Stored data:
..............................
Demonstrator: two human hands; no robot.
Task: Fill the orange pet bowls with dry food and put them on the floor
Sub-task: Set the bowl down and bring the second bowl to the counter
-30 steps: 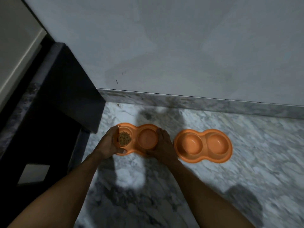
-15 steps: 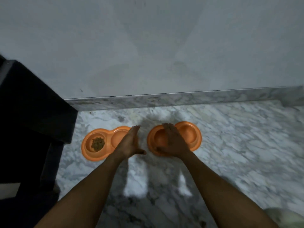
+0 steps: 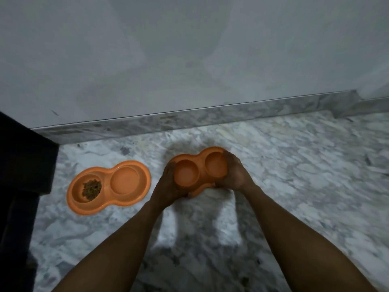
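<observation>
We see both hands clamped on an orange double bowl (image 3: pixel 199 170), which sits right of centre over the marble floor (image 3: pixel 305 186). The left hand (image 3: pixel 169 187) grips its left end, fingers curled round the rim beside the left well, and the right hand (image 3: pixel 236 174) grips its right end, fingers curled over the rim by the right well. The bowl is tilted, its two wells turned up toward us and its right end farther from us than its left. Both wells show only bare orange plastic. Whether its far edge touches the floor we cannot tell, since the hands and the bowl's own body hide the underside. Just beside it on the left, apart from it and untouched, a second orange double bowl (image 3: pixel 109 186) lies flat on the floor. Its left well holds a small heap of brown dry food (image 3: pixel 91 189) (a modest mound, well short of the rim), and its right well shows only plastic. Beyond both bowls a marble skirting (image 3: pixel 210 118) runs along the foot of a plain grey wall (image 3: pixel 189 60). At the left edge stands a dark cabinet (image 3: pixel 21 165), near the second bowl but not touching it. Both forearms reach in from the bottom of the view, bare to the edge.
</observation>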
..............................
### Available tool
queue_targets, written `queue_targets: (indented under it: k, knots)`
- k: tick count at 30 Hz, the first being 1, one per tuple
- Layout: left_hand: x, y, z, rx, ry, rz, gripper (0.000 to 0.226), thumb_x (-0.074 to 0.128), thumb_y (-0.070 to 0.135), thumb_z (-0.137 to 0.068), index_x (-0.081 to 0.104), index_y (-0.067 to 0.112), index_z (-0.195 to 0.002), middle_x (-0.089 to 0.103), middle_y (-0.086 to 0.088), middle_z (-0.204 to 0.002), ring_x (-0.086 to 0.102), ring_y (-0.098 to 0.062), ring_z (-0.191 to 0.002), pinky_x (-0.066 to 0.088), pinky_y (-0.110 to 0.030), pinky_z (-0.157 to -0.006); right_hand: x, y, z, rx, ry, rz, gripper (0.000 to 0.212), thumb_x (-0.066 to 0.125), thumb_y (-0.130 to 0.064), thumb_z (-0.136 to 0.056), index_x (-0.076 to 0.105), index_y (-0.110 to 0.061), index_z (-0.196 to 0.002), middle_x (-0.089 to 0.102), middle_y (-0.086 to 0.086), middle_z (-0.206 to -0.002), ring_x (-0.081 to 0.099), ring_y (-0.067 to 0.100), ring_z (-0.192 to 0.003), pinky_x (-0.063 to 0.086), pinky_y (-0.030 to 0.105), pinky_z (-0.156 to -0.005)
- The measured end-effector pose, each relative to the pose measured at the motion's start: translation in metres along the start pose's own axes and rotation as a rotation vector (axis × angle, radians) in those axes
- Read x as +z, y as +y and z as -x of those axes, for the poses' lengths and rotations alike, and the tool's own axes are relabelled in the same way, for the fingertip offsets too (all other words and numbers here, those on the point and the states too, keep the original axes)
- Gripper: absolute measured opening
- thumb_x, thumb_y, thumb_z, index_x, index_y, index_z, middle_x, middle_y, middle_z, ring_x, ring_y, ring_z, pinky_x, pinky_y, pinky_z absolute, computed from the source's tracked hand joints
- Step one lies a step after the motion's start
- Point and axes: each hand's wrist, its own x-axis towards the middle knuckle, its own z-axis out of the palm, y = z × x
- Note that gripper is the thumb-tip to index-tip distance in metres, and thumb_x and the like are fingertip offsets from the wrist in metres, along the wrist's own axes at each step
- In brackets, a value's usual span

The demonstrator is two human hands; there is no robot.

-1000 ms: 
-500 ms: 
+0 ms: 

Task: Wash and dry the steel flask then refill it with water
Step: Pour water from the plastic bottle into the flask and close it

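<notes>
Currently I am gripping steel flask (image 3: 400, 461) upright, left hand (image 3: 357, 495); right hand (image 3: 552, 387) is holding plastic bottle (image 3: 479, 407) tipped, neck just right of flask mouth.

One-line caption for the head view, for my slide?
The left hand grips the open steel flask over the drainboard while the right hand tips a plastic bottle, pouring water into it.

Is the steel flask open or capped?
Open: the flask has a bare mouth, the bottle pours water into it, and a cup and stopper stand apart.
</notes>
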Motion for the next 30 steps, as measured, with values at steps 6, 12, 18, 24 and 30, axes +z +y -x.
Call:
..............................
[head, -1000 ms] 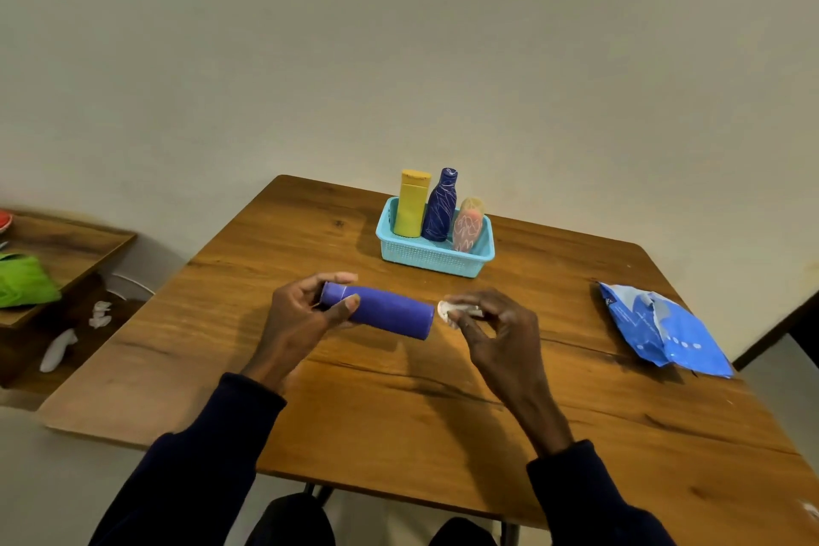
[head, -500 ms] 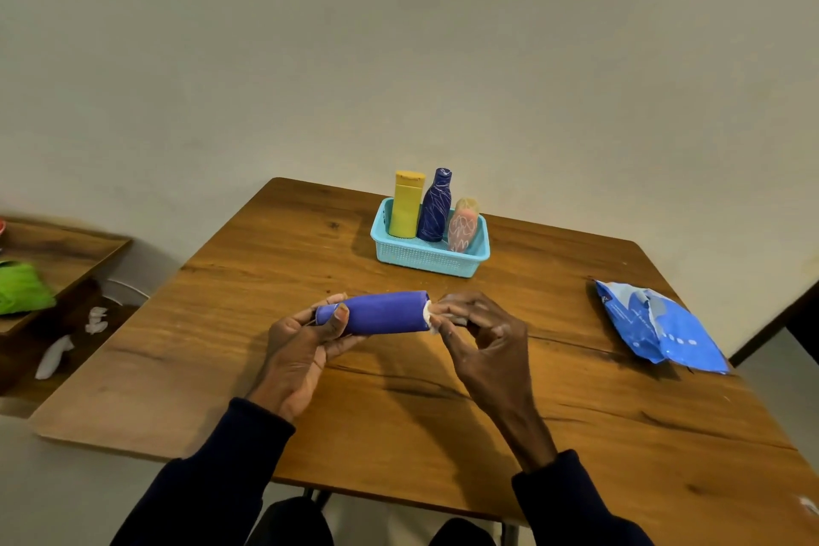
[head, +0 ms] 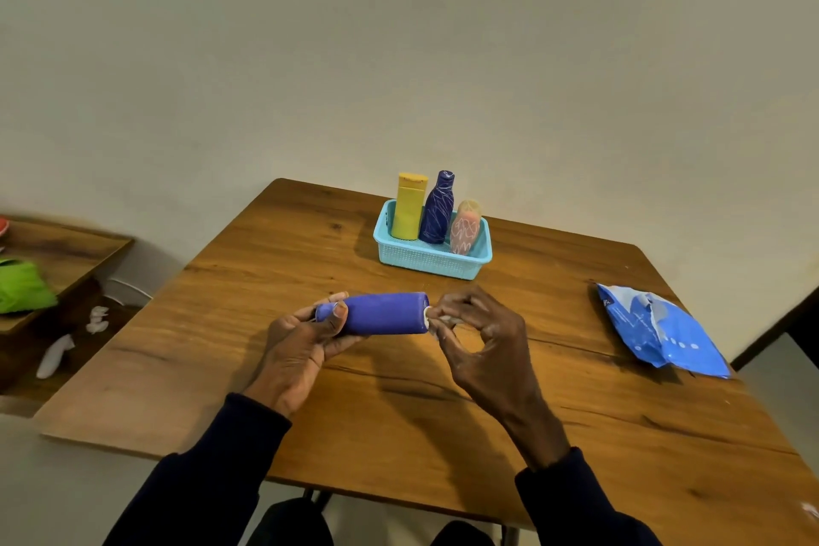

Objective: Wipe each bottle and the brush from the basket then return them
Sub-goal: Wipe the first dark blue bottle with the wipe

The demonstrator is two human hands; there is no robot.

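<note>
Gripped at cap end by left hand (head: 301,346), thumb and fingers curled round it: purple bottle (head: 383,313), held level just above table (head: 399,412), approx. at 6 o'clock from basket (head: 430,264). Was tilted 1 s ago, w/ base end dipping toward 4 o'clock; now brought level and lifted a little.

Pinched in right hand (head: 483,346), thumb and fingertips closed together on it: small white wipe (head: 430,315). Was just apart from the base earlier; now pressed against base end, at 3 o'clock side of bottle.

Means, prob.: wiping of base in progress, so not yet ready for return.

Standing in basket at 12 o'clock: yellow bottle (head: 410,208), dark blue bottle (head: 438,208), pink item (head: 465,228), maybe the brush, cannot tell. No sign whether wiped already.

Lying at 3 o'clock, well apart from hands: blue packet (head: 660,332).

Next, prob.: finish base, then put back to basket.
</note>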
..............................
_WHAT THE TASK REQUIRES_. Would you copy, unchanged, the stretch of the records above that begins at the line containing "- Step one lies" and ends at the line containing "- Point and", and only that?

_RESPONSE_.
- Step one lies a step after the motion's start
- Point and axes: each hand's wrist, its own x-axis towards the middle knuckle, its own z-axis out of the palm, y = z × x

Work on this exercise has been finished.